*** GIVEN INFORMATION Section Begins ***

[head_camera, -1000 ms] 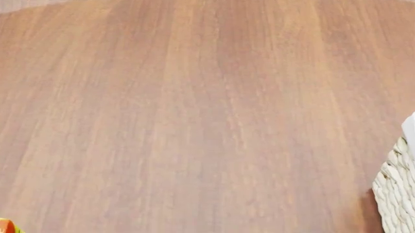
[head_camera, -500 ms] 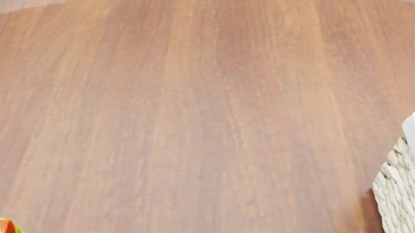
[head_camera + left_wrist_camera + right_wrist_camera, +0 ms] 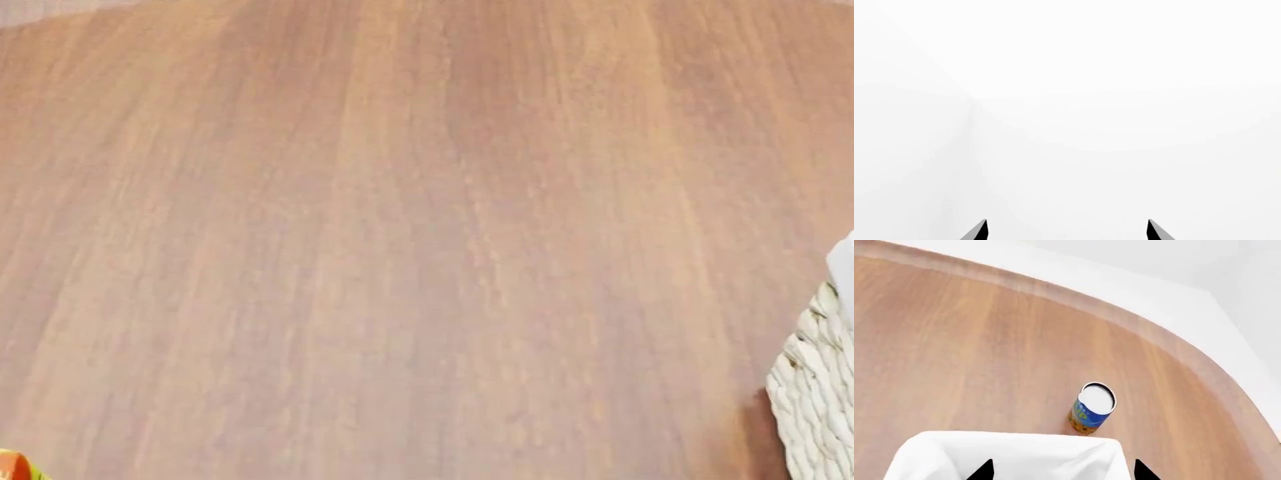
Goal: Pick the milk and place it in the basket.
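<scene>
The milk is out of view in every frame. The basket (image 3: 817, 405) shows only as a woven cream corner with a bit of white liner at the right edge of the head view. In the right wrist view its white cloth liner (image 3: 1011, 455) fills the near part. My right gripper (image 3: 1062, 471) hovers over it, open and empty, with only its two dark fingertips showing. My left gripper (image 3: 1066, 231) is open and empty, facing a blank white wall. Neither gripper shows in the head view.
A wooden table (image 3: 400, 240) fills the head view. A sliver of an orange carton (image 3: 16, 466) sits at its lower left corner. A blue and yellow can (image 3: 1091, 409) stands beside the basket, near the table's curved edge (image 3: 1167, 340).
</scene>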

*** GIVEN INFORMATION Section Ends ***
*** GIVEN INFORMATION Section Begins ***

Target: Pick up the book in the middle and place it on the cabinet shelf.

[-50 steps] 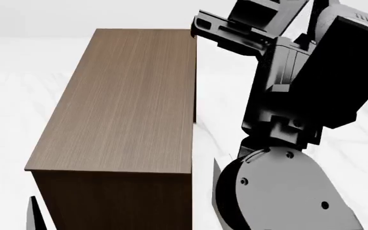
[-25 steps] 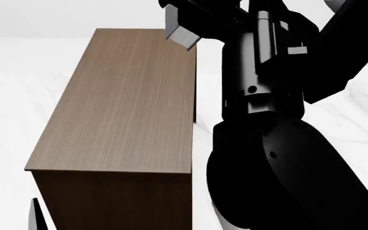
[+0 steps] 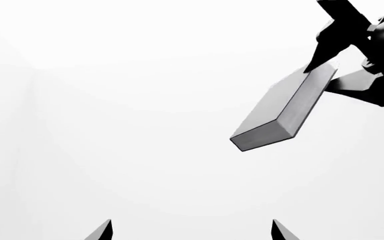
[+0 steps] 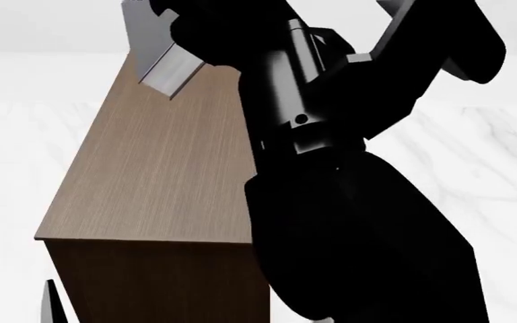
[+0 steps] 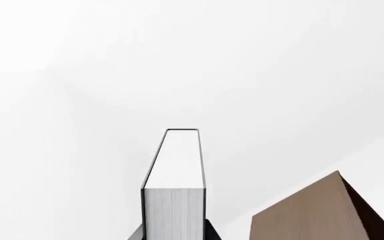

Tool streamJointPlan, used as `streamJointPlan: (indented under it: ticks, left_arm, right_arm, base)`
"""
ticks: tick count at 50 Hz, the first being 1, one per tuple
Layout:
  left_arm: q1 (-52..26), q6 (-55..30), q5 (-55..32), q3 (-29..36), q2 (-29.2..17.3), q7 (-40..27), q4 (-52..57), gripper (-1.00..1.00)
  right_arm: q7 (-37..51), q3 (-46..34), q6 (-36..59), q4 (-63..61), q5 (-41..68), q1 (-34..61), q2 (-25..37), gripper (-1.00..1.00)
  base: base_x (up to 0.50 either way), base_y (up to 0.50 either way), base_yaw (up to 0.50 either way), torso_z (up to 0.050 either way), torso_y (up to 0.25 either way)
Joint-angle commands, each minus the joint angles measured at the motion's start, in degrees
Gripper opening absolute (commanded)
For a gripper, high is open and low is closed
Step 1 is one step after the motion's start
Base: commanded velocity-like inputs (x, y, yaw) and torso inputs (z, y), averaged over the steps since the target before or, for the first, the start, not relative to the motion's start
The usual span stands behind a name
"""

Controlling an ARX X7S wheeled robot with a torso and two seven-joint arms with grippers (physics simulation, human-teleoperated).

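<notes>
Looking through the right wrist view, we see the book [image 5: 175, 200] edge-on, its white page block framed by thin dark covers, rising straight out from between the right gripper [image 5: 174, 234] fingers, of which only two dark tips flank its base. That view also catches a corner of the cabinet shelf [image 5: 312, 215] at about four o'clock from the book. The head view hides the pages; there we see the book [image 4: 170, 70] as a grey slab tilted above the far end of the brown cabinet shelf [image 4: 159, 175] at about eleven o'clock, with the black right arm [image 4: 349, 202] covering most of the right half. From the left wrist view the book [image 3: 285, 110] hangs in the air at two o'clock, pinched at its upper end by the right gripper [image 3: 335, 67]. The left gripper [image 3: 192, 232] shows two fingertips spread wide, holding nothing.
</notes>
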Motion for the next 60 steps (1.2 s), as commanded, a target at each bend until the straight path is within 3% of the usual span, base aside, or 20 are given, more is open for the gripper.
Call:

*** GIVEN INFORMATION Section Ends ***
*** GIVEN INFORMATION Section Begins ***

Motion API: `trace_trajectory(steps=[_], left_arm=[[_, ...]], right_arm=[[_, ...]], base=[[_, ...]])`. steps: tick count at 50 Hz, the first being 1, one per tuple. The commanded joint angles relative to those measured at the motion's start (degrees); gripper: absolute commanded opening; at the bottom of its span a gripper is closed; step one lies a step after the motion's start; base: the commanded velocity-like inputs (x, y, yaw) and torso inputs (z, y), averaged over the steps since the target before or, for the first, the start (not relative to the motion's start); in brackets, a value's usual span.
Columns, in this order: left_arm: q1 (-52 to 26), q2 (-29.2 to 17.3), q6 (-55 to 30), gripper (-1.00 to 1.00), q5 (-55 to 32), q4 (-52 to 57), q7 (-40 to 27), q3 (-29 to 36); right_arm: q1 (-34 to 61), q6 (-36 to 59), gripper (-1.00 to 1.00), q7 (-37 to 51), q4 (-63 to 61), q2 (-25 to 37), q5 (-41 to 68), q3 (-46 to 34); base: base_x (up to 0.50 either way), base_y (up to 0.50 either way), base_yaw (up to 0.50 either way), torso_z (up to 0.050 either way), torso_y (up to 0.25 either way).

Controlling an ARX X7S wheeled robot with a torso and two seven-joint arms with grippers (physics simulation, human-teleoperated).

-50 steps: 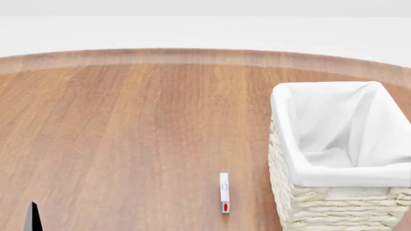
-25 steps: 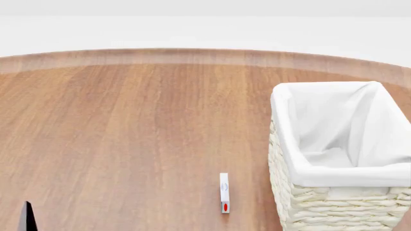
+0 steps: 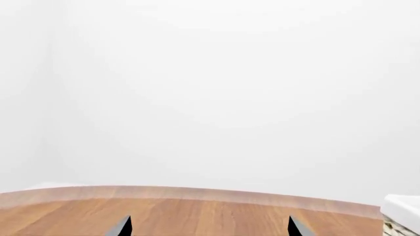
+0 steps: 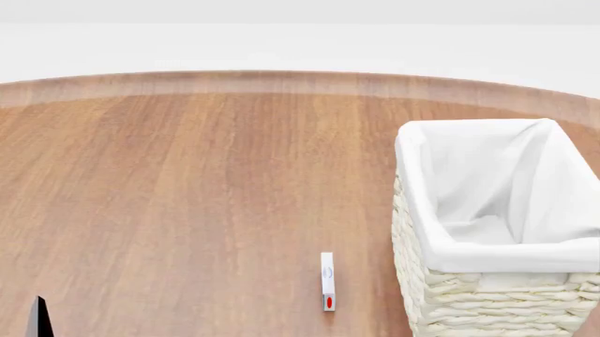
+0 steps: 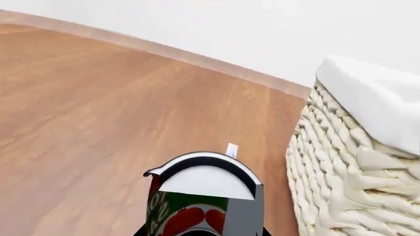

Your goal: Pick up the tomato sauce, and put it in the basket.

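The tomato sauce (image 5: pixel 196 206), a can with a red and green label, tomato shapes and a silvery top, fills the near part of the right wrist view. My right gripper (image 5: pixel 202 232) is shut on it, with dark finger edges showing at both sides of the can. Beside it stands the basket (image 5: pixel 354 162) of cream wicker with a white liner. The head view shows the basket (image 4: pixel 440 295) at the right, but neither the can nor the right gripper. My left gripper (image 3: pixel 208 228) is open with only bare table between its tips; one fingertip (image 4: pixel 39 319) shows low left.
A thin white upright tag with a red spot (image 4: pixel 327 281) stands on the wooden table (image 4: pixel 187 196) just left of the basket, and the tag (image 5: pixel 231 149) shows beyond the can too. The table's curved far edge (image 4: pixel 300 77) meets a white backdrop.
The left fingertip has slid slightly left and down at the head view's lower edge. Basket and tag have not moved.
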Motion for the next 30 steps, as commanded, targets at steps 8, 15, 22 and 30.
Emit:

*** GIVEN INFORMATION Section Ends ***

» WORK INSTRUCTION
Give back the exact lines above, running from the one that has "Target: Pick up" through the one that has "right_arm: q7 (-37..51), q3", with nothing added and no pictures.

» ANSWER SECTION
Target: Pick up the book in the middle and place it on the cabinet shelf.

[-50 steps] 
[-25 steps] 
[+0 steps] 
[+0 steps] 
[+0 steps] 

Tool streamJointPlan, used as `streamJointPlan: (indented under it: ticks, left_arm, right_arm, base)`
"""
ticks: tick count at 50 Hz, the first being 1, one per tuple
Layout:
  left_arm: q1 (-52..26), q6 (-55..30), q5 (-55..32), q3 (-29..36), q2 (-29.2..17.3), q7 (-40..27), q4 (-52..57), gripper (-1.00..1.00)
  right_arm: q7 (-37..51), q3 (-46..34), q6 (-36..59), q4 (-63..61), q5 (-41..68), q1 (-34..61), q2 (-25..37), gripper (-1.00..1.00)

This concludes the answer.